Abstract Rating-based methods (e.g., collaborative filtering) in recommendation can explicitly model users and items from their rating patterns, nevertheless suffer from the natural data sparsity problem. In other hand, user-generated reviews can provide rich semantic information of user preference and item features, and can alleviate the sparsity problems of rating data. In fact, ratings and reviews are complementary and can be viewed as two different sides of users and items, hence fusing rating patterns and text reviews effectively has the potential to learn more accurate representations of users and items for recommendation. In this paper, we propose a hybrid neural recommendation model to learn the deep representations for users and items from both ratings and reviews.
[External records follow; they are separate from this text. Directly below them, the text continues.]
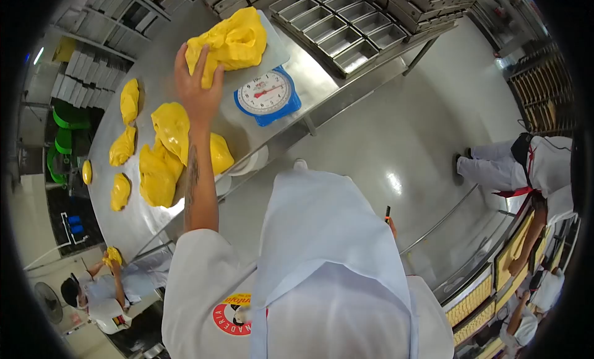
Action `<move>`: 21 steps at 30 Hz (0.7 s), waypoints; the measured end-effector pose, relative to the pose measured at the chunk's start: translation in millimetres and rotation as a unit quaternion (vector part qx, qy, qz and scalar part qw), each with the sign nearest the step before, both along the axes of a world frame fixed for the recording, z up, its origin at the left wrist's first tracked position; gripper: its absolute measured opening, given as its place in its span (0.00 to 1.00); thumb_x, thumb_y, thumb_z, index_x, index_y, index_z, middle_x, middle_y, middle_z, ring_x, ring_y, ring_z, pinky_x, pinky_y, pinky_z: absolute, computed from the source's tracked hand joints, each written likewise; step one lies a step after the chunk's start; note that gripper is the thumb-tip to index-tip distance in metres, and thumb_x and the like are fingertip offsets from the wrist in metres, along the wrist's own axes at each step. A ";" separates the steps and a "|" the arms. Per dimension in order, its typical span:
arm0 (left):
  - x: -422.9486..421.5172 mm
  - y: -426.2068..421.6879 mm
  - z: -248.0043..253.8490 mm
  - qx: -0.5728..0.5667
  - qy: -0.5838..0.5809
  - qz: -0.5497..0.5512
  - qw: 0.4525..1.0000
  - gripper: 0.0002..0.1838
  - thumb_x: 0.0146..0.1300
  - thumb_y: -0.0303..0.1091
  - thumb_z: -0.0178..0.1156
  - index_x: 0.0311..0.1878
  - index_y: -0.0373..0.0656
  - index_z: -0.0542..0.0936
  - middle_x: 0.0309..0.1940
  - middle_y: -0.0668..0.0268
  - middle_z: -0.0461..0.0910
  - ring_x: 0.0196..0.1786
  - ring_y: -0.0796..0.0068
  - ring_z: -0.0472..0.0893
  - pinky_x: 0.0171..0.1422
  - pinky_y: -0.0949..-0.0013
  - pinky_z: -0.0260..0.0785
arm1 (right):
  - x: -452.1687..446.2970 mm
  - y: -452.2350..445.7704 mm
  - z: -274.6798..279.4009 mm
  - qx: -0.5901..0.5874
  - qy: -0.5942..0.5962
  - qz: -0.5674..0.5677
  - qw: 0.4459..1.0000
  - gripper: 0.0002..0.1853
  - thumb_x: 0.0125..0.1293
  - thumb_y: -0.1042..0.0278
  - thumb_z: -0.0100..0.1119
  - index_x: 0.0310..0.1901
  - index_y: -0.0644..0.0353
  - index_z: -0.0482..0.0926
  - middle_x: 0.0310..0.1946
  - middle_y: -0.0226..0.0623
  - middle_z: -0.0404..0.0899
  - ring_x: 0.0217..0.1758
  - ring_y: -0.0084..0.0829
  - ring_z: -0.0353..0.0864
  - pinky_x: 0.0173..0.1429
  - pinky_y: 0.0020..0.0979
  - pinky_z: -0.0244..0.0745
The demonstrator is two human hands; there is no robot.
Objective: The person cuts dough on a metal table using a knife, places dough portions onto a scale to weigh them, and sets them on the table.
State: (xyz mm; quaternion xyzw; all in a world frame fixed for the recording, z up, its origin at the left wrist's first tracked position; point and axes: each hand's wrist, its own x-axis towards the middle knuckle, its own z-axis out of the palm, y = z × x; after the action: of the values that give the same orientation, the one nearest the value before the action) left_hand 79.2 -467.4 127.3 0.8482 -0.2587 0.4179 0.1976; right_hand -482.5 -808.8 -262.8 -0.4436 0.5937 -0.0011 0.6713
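My left hand (199,86) lies with spread fingers on the near left edge of a large yellow dough mass (238,40). That dough rests on the plate of a blue dial scale (267,96), whose red needle shows. Below, near the table edge, are more big dough lumps (159,176), partly behind my forearm. Smaller dough pieces (122,147) lie farther left on the metal table (108,195). Only a sliver of my right hand (393,226) shows beside the apron, closed around a thin black tool (388,214) with an orange band.
Empty metal loaf tins (340,28) stand at the table's far right end. One person (117,281) handles dough at the lower left. Another person (526,164) stands at right beside trays (476,300). White containers (252,161) sit under the table edge.
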 end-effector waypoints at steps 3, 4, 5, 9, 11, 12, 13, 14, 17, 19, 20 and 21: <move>-4.2 -11.2 -4.1 -0.044 0.010 0.016 0.999 0.26 0.62 0.32 0.68 0.65 0.53 0.80 0.70 0.56 0.68 0.72 0.53 0.69 0.73 0.52 0.63 | 3.1 -15.6 5.3 -0.011 0.016 0.017 1.000 0.31 0.76 0.74 0.50 0.77 0.42 0.59 0.20 0.32 0.69 0.18 0.26 0.71 0.21 0.33 0.73; -3.2 -8.4 -5.2 -0.065 0.021 0.020 0.998 0.25 0.62 0.31 0.68 0.64 0.52 0.81 0.69 0.56 0.69 0.72 0.53 0.69 0.73 0.52 0.64 | 3.7 -22.6 4.7 -0.016 -0.001 0.007 1.000 0.31 0.76 0.73 0.50 0.77 0.42 0.59 0.20 0.31 0.69 0.17 0.27 0.71 0.21 0.33 0.73; -3.2 -6.1 -7.1 -0.085 0.032 0.022 0.996 0.24 0.62 0.31 0.68 0.63 0.52 0.82 0.69 0.56 0.70 0.71 0.53 0.69 0.73 0.52 0.64 | 1.6 -25.3 3.7 -0.020 -0.018 -0.006 1.000 0.31 0.76 0.73 0.50 0.77 0.42 0.59 0.20 0.31 0.69 0.17 0.27 0.71 0.21 0.33 0.73; -0.2 5.2 -25.8 0.018 -0.004 0.007 1.000 0.19 0.63 0.34 0.68 0.57 0.52 0.85 0.63 0.61 0.76 0.70 0.55 0.70 0.73 0.53 0.62 | 24.4 -42.7 21.9 -0.039 -0.024 0.004 0.999 0.30 0.77 0.71 0.50 0.77 0.41 0.59 0.21 0.31 0.69 0.17 0.27 0.72 0.19 0.35 0.73; -1.5 2.8 -31.8 0.094 -0.018 0.003 0.995 0.17 0.63 0.36 0.68 0.55 0.52 0.86 0.60 0.63 0.78 0.69 0.57 0.71 0.73 0.54 0.61 | 37.3 -48.2 30.1 -0.019 -0.037 0.001 0.999 0.30 0.77 0.70 0.50 0.77 0.40 0.59 0.22 0.31 0.69 0.17 0.27 0.72 0.18 0.35 0.73; -0.6 0.3 -35.1 0.081 -0.013 0.002 0.997 0.17 0.62 0.37 0.69 0.55 0.52 0.86 0.59 0.64 0.79 0.68 0.58 0.72 0.72 0.54 0.62 | 39.7 -50.5 28.9 -0.015 -0.038 0.003 0.999 0.30 0.77 0.70 0.50 0.77 0.40 0.59 0.22 0.31 0.70 0.17 0.27 0.72 0.19 0.35 0.73; 1.9 -3.4 -38.6 0.069 -0.009 0.002 0.998 0.17 0.62 0.39 0.69 0.55 0.53 0.86 0.58 0.65 0.79 0.67 0.59 0.73 0.71 0.54 0.62 | 43.0 -51.7 27.2 -0.011 -0.039 0.004 0.999 0.30 0.77 0.70 0.50 0.77 0.40 0.59 0.23 0.31 0.70 0.17 0.27 0.72 0.19 0.35 0.73; 2.3 -5.0 -41.1 0.056 -0.005 0.000 0.998 0.18 0.62 0.40 0.69 0.55 0.53 0.86 0.57 0.66 0.80 0.65 0.60 0.73 0.70 0.54 0.62 | 45.0 -52.0 25.4 -0.007 -0.041 0.005 0.999 0.30 0.77 0.70 0.50 0.77 0.40 0.59 0.23 0.32 0.70 0.17 0.27 0.72 0.19 0.35 0.73; -1.6 -4.3 -46.1 0.065 0.045 0.023 0.997 0.19 0.62 0.41 0.69 0.55 0.51 0.86 0.52 0.67 0.81 0.61 0.62 0.75 0.65 0.52 0.64 | 47.0 -51.9 22.1 -0.027 -0.022 0.033 0.999 0.30 0.77 0.70 0.50 0.78 0.40 0.58 0.23 0.32 0.70 0.17 0.27 0.72 0.19 0.35 0.73; -13.8 -5.5 -45.8 0.091 0.055 0.035 0.994 0.18 0.61 0.40 0.69 0.54 0.49 0.86 0.48 0.67 0.82 0.56 0.62 0.77 0.62 0.53 0.65 | 40.6 -50.5 19.5 -0.024 -0.048 0.021 0.998 0.30 0.77 0.70 0.50 0.77 0.39 0.58 0.22 0.32 0.69 0.17 0.27 0.72 0.19 0.35 0.73; -17.3 -5.4 -43.8 0.106 0.057 0.042 0.992 0.17 0.61 0.39 0.69 0.54 0.47 0.86 0.46 0.66 0.82 0.54 0.63 0.77 0.60 0.54 0.66 | 38.8 -49.4 16.5 -0.021 -0.064 0.016 0.998 0.30 0.77 0.70 0.50 0.77 0.39 0.58 0.22 0.32 0.69 0.17 0.27 0.72 0.19 0.35 0.73; -17.6 -4.1 -44.3 0.096 0.063 0.010 0.993 0.16 0.61 0.38 0.70 0.52 0.46 0.86 0.45 0.65 0.82 0.52 0.62 0.78 0.58 0.56 0.68 | 37.0 -49.8 14.2 -0.021 -0.053 0.026 0.998 0.30 0.77 0.70 0.50 0.77 0.39 0.58 0.22 0.32 0.69 0.17 0.27 0.72 0.19 0.35 0.73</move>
State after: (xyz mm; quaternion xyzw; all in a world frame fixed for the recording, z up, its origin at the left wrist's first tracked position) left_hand 61.6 -471.5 83.0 0.8905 -0.2761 0.3386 0.1267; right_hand -445.5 -858.6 -248.6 -0.4725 0.5455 -0.0191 0.6920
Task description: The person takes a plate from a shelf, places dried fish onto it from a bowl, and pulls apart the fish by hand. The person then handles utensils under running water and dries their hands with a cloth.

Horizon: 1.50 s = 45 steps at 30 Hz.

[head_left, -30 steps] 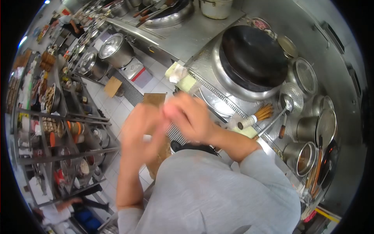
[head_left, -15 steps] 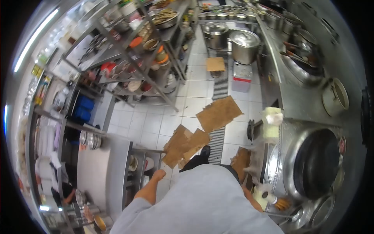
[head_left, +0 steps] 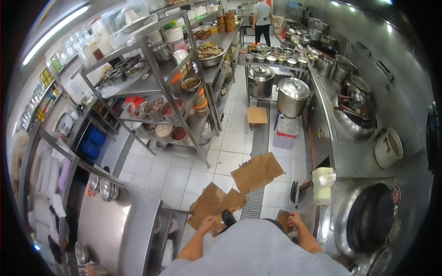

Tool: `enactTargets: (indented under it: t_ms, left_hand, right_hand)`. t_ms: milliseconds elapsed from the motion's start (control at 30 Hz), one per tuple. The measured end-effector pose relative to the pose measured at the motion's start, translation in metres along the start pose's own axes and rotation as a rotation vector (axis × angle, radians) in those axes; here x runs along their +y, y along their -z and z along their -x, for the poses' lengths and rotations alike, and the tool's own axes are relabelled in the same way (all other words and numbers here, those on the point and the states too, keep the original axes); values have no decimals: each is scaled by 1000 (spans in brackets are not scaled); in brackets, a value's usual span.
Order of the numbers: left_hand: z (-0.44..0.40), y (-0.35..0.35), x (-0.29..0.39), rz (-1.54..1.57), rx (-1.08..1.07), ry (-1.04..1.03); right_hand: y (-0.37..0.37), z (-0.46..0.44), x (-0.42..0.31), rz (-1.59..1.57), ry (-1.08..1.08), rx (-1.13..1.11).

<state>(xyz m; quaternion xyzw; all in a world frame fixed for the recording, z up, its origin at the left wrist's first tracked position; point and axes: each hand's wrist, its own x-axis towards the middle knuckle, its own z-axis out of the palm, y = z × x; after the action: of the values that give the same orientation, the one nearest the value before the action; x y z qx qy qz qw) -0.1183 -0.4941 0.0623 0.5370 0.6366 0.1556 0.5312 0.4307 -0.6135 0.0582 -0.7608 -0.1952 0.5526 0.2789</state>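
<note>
My left hand [head_left: 207, 224] is low in front of my body, over the cardboard [head_left: 209, 202] on the floor and close to the steel table's corner. Its fingers are curled in; whether they hold anything is too small to tell. On the other side of my body is my right hand [head_left: 293, 220], fingers bent, beside the stove edge and above another brown piece [head_left: 283, 215]. Nothing shows clearly in it. A dark wok [head_left: 370, 218] sits on the stove to the right, and a yellowish cloth [head_left: 322, 186] lies at the stove's near corner.
Shelves [head_left: 161, 87] with bowls stand at the left, a steel table [head_left: 106, 221] below them. Lidded pots [head_left: 293, 94] stand ahead beyond a floor grate [head_left: 253, 202]. A person [head_left: 262, 20] stands far back. A pot [head_left: 387, 147] sits on the right counter.
The view has swung from the stove toward the aisle. My hands, together and blurred a second ago, are now apart on either side of my body. The far person has come into view at the top.
</note>
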Motion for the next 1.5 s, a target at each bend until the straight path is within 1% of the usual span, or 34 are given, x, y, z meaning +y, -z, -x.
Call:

Our model contains three major components, i.e., a rating-based encoder to learn deep and explicit features from rating patterns of users and items, a review-based encoder to model users and items from text reviews, and the prediction module for recommendation according to the rating- and review-based representations of users and items. In addition, considering that different reviews have different informativeness for modelling users and items, we introduce a novel review-level attention mechanism incorporating with rating-based representation as query vector to select useful reviews. We conduct extensive experiments on several benchmark datasets and the experimental results demonstrate that our model can outperform the existing competitive baseline methods in recommendations.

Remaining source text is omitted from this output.